Work to complete: For every line of the material below, check for the string "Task" and return the line if it is there.

Records shown:
^^^^

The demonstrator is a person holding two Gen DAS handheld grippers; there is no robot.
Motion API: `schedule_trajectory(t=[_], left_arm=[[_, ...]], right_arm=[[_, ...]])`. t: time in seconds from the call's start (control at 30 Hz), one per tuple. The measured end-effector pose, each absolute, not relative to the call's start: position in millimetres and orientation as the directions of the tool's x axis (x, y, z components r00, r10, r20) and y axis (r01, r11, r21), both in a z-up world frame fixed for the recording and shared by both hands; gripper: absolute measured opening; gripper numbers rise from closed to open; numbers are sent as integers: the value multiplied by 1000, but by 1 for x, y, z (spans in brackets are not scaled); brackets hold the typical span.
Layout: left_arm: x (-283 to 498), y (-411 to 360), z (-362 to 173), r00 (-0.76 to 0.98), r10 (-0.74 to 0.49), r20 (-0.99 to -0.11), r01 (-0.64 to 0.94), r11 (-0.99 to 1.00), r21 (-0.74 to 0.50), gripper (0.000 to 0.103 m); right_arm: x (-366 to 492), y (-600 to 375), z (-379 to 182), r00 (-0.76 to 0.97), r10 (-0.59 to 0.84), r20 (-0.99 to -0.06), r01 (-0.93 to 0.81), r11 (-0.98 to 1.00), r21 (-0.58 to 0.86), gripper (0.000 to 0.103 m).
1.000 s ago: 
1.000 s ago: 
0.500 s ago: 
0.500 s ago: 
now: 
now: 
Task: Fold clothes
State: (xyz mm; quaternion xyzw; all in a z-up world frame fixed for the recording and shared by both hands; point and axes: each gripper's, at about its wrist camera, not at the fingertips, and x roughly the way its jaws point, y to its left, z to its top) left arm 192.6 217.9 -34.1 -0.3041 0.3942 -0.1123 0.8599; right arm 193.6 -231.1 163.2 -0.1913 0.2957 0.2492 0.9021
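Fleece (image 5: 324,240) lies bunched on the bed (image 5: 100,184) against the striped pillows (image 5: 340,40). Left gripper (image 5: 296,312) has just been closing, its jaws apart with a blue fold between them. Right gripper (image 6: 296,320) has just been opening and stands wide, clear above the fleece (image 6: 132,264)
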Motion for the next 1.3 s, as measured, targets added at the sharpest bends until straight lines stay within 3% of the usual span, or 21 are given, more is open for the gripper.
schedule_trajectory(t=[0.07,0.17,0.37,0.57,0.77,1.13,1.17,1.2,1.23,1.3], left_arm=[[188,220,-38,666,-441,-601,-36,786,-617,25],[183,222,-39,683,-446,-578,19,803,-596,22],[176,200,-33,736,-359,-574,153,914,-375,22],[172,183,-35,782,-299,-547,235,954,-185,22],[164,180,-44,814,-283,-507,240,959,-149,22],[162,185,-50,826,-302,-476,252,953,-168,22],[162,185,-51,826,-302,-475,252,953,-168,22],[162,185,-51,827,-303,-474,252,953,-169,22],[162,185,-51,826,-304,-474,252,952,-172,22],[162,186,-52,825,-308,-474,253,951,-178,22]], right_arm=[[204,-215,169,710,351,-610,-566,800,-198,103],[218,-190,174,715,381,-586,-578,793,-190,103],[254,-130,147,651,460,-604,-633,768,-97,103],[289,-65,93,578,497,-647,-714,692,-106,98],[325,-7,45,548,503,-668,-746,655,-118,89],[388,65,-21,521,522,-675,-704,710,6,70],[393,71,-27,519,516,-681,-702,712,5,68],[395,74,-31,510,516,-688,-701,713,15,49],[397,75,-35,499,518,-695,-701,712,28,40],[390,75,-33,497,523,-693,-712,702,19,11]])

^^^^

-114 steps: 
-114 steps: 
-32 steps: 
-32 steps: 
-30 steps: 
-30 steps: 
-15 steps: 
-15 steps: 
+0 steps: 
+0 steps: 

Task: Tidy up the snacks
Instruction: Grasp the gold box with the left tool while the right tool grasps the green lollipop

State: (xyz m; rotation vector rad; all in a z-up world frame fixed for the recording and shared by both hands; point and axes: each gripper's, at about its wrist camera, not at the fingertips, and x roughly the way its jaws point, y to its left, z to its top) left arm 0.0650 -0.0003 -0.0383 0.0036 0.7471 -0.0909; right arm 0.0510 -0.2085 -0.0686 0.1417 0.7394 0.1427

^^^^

Answer to the exercise:
Task: Fold clothes
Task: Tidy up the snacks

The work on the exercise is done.